Iang’s data-driven mindset has taught me the value of having all the necessary information in place to make informed decisions. He’s also instilled in me the importance of being process-oriented. Always emphasizing the need for a structured approach, he has further empowered my usual spontaneity. 

So, what are the characteristics of a good mentor? I’ve distilled the following: 

  • Be a Good Listener: A mentor should actively listen to understand their mentee’s needs and challenges. 
  • Know how to Communicate & Teach: Effective communication and the ability to convey knowledge are essential. 
  • Develop Clear Steps: A mentor should help outline actionable steps for the mentee to achieve their goals. 
  • Have Empathy: Understanding and empathizing with a mentee’s situation fosters a supportive environment. 
  • Know how to Give Feedback: Constructive feedback helps mentees grow and improve. 
  • Be an Expert in your Mentoring Area: Expertise in the field is essential for providing valuable guidance. However, it doesn’t mean you have to know everything. We’re all constantly learning! 

I also believe in guiding rather than dictating. My approach to mentorship in STEM is to empower mentees to find solutions on their own. This helps them build their confidence and enhances their problem-solving skills.  

The above traits enable mentors to guide their mentees with clarity, empathy, and strategic insight.  

How to Become a Mentor: 3 Actionable Steps  

Becoming a great mentor requires a deliberate approach and mindset. Here are three actionable steps from my point of view for anyone looking to start or improve their mentoring journey: 

  1. Define Clear Goals & Vision 
    Of course, it’s important to understand why you want to be a mentor and what you aim to achieve beforehand. Having a clear goal, such as transforming lives or inspiring growth, provides direction for the mentoring relationship. It also helps with your first mentee when you have to align each other’s expectations as it also ensures both parties are working towards a common objective.  
  1. Develop a Structured Mentoring Action Plan 
    Begin by identifying specific goals and objectives for the mentorship, ensuring they align with the mentee’s career development path. Evaluate your mentee’s current skills and knowledge, and define the roles of both the mentor and mentee. Include in that vision how often you’ll talk and what your mentee’s preferred learning style is. 
  1. Cultivate a Positive Mindset 
    A positive mindset is infectious and can impact a mentee’s outlook on challenges and opportunities. I always stress the importance of positive thinking and teamwork in achieving long-term success. Lead by example! 

The power of the mind in shaping one’s achievements cannot be overstated. As mentors, we play a decisive role in helping our mentees harness that power. 

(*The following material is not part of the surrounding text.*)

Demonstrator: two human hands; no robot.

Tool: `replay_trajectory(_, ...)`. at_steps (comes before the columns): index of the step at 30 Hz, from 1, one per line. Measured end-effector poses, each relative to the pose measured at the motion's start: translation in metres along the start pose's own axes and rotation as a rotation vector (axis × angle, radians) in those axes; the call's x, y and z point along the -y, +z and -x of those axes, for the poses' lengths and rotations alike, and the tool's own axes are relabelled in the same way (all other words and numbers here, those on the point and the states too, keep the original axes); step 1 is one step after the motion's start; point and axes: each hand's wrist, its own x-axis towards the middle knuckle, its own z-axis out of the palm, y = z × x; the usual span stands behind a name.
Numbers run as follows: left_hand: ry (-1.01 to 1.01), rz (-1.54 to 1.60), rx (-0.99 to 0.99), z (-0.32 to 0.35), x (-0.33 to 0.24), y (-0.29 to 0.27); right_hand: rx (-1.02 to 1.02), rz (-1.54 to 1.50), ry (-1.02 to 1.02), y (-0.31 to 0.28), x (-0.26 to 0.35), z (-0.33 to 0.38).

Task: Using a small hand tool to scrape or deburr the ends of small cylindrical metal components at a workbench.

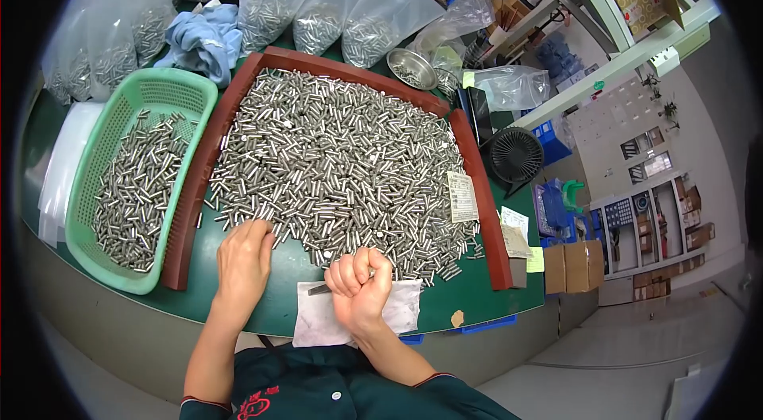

Igniting the Spark of Mentorship  

Being a mentor is both challenging and rewarding! My own path has been profoundly shaped by people who have guided me in different ways. They have provided me with diverse perspectives while also instilling in me the belief that what you think is what you attract.  

Mentoring holds a transformative power. It’s about inspiring growth, fostering self-discovery, and encouraging positive thinking.  

If you’re considering becoming a mentor, think: “I can make a difference.” Then, watch as you do. Together, people can achieve greatness.